I have always had a fascination with planning.  For as long as I can remember I have made plans for what I wanted the future to look like.  I have tried to envision the future in various sized blocks—what do I want to accomplish this week; what I do I want to achieve this year; what is on the ‘to-do list’ for today?  Always a question, always looking forward.  

This year I am doing something different in terms of planning.  Rather than just write out ‘annual goals’ which I have done for years, I am trying to be more intentionally focused on shorter blocks of time.  Rather than imagining great improvements that would be radical changes, I am trying to shorten the range to the immediate steps that can occur more quickly.  Rather than staring at an annual plan, I am focusing on 3 months at a time.  90 days is more manageable than 365.  
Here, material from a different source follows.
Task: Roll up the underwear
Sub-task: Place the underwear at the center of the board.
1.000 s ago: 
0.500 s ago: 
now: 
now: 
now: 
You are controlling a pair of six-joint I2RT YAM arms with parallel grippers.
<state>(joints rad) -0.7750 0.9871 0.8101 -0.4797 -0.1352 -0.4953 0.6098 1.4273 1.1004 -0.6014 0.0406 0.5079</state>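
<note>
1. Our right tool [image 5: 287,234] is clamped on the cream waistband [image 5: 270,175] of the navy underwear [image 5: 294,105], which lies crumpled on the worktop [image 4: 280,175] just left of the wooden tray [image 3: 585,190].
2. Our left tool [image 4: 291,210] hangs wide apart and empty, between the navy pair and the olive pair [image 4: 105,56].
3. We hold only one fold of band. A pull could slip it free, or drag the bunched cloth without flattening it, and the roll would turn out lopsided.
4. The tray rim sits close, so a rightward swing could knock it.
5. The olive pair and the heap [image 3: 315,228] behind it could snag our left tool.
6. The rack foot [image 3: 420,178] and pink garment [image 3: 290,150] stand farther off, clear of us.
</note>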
The shorter perspective has been working.  I feel as if I have done more in the first six months of this year than I have in some years altogether.  I have made progress in a number of directions.  I have accomplished many items both personally and professionally.  I have tracked these changes on a daily and quarterly basis.  I have focused more on taking smaller steps.  It is good that I have made some progress because I know how far I have to go.  This has produced a list of items not for which I look for recognition; it is a list of reminders that being focused on the right things will move me in the right direction.  Focusing on the more immediate has moved me further than I would have anticipated.  

In line with that, I am seeing the difference between goals, projects, and tasks in a new light.  Sometimes people, myself included, have wonderful goals—great aspirations in positive directions with the best of intentions.  But goals do not always translate into actions.  Businesses and organizations and churches can have noble goals, but until they discern the directions and decisions that will make these more manageable, those goals remain elusive.  Goals can make pretty pictures, but the lines are sometimes fuzzy. 
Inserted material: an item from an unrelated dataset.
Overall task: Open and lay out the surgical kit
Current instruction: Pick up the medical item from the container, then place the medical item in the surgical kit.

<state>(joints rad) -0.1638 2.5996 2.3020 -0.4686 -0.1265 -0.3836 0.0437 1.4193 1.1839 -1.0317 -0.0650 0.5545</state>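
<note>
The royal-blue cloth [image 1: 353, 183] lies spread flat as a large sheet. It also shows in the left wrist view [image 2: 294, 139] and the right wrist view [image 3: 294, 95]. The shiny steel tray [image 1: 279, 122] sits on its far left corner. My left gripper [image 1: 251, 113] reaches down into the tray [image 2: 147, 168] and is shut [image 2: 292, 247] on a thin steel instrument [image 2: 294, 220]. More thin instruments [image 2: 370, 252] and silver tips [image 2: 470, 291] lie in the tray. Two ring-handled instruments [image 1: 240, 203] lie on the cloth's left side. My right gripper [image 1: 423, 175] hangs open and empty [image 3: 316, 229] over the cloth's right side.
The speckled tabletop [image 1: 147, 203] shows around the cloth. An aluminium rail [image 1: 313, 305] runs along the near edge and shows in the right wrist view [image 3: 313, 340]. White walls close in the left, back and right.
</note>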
‘Projects’ is a way of talking about the goals that are broken into reasonable units.  If we want to move from X to Y by t, from here to there by then, then we need to plot the steps along the way.  We do not move through life by one enormous leap after another; progress is typically slower.  Breaking goals into projects is a healthy way to get focused on the next steps to be taken.  Projects make the picture clearer. 
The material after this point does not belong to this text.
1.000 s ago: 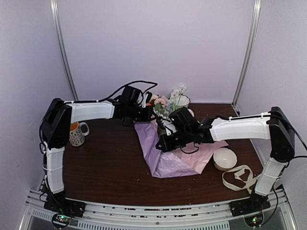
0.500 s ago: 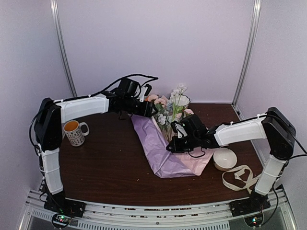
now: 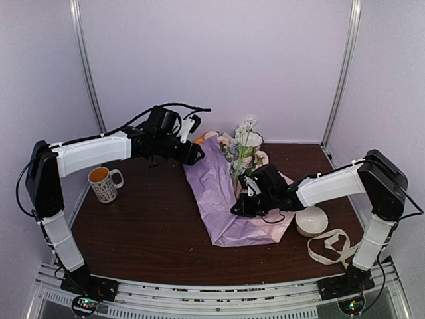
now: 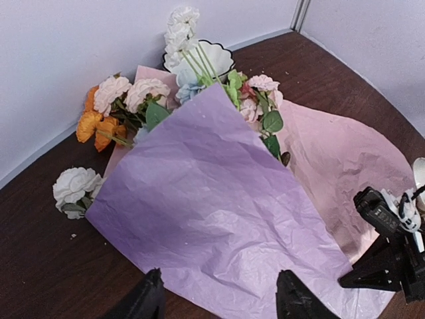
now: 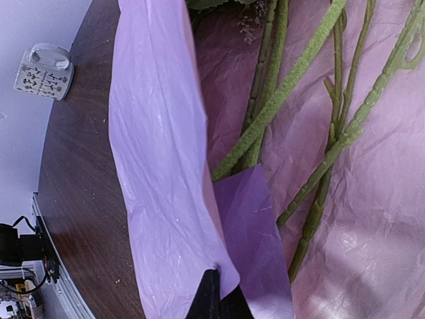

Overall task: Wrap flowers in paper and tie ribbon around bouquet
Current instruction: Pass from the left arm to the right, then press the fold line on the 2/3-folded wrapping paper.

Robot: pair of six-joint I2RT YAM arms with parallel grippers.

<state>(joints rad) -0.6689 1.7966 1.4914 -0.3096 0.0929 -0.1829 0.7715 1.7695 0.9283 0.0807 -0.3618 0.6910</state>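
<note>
The paper [image 3: 216,193] lies on the table with its lilac side folded over, pale pink side showing to the right. The flowers [image 3: 242,149] lie on it, blooms poking out at the far end [image 4: 126,100], green stems [image 5: 292,86] bare on the pink side. My left gripper [image 3: 194,157] hovers open above the lilac flap [image 4: 199,199], fingers [image 4: 149,299] wide apart with nothing between them. My right gripper [image 3: 238,207] is shut, pinching the edge of the lilac flap [image 5: 156,146] at its fingertips [image 5: 212,282]. The ribbon [image 3: 332,246] lies loose at the front right.
A mug [image 3: 103,183] with an orange drink stands at the left. A round white bowl [image 3: 311,219] sits right of the paper, beside the ribbon. A white scalloped bowl [image 4: 199,63] stands behind the blooms by the back wall.
My left gripper has opened, let go of the paper and drawn back to the left. The right gripper has slid right and nearer, still shut on the flap's edge.
</note>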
Projects are made up of tasks.  Each portion of the project has certain tasks that have to be finished in sequence (usually) to bring about completion.  Tasks are something that are easy to handle.  I have time during the day to do many tasks—make a call, make a decision, read a chapter or article, write 1,000 words, send an email, respond to an email, offer a prayer.  It is the accumulation of all those tasks directed towards some end that moves life along.  Tasks may not require a ton of energy or effort, but steady completion of tasks takes me to new places that would not have been possible otherwise.  Tasks mount up over time.  I can see tasks completely in one day—not only focused, but also finished.    

Focusing on the right dimension—goal, project, task—with a reminder that progress takes steady effort has yielded many positive changes this year.  Focus has been the key.  The clearer I am able to see both the big picture, the intermediate markers, and the immediate tasks, the more effective and efficient I become.  Choosing the right lens brings clarity.  Focus is what brings it all into view.